YOUR INSTRUCTIONS: From the listing below, set down exactly the lines between the one holding "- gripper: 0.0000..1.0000" and the one holding "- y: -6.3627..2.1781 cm", inclusive. No other line is wanted.

DATA TO EXAMINE:
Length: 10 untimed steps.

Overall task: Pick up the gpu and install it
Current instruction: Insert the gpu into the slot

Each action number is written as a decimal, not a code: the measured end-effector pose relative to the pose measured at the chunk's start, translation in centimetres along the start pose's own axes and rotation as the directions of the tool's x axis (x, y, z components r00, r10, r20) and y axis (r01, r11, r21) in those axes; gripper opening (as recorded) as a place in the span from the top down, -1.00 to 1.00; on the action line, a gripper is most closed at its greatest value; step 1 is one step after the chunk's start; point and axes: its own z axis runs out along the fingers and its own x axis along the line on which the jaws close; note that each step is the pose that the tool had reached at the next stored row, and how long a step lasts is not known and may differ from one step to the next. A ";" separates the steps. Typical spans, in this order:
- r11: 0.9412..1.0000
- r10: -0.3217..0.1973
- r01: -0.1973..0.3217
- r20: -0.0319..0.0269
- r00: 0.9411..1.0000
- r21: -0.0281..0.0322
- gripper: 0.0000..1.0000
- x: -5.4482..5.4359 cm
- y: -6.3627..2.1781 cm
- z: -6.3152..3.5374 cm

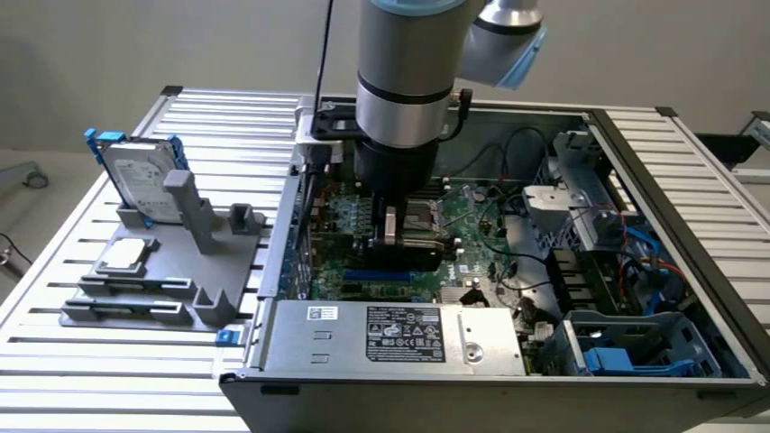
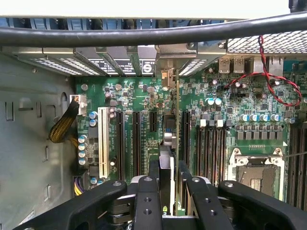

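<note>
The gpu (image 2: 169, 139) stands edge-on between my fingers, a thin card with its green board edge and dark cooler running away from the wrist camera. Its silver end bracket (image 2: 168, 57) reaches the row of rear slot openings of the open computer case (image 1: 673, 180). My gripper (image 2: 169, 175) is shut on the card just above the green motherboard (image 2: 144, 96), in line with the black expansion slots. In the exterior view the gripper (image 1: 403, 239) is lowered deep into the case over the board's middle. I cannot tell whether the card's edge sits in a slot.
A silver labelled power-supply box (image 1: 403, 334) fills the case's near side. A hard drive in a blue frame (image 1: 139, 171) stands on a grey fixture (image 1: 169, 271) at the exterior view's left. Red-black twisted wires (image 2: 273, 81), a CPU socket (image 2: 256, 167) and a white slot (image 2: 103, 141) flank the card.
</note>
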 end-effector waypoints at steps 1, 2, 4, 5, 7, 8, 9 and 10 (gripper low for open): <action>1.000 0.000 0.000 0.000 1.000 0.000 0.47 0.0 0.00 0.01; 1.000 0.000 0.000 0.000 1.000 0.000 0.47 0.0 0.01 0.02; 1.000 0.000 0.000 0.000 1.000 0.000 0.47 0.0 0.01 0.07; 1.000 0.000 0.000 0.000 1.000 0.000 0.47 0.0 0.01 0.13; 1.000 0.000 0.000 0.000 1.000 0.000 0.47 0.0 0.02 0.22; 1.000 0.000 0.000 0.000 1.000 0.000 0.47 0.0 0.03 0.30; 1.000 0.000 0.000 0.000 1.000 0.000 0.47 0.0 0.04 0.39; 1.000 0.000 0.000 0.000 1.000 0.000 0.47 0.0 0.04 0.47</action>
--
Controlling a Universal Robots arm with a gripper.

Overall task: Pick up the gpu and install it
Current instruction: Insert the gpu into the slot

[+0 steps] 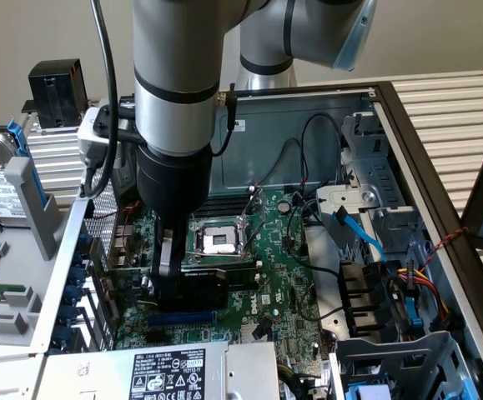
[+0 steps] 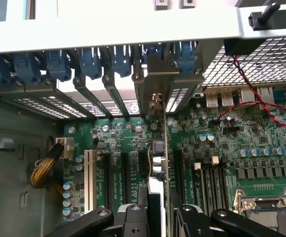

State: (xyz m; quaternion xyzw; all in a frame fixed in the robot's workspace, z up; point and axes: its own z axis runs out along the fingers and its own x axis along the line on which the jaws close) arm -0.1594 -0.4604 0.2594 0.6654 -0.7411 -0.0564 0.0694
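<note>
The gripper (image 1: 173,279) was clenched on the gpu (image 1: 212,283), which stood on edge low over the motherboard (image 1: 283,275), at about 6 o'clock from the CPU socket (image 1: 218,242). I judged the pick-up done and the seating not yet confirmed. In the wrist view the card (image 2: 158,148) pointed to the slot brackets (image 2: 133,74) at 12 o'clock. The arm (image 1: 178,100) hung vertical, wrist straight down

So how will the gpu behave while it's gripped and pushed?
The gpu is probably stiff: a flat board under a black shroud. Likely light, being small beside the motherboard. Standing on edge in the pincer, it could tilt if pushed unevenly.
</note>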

RESULT OF THE EXERCISE:
- gripper: 0.0000..1.0000
- x: -5.4482..5.4359 cm
- y: -6.3627..2.1781 cm

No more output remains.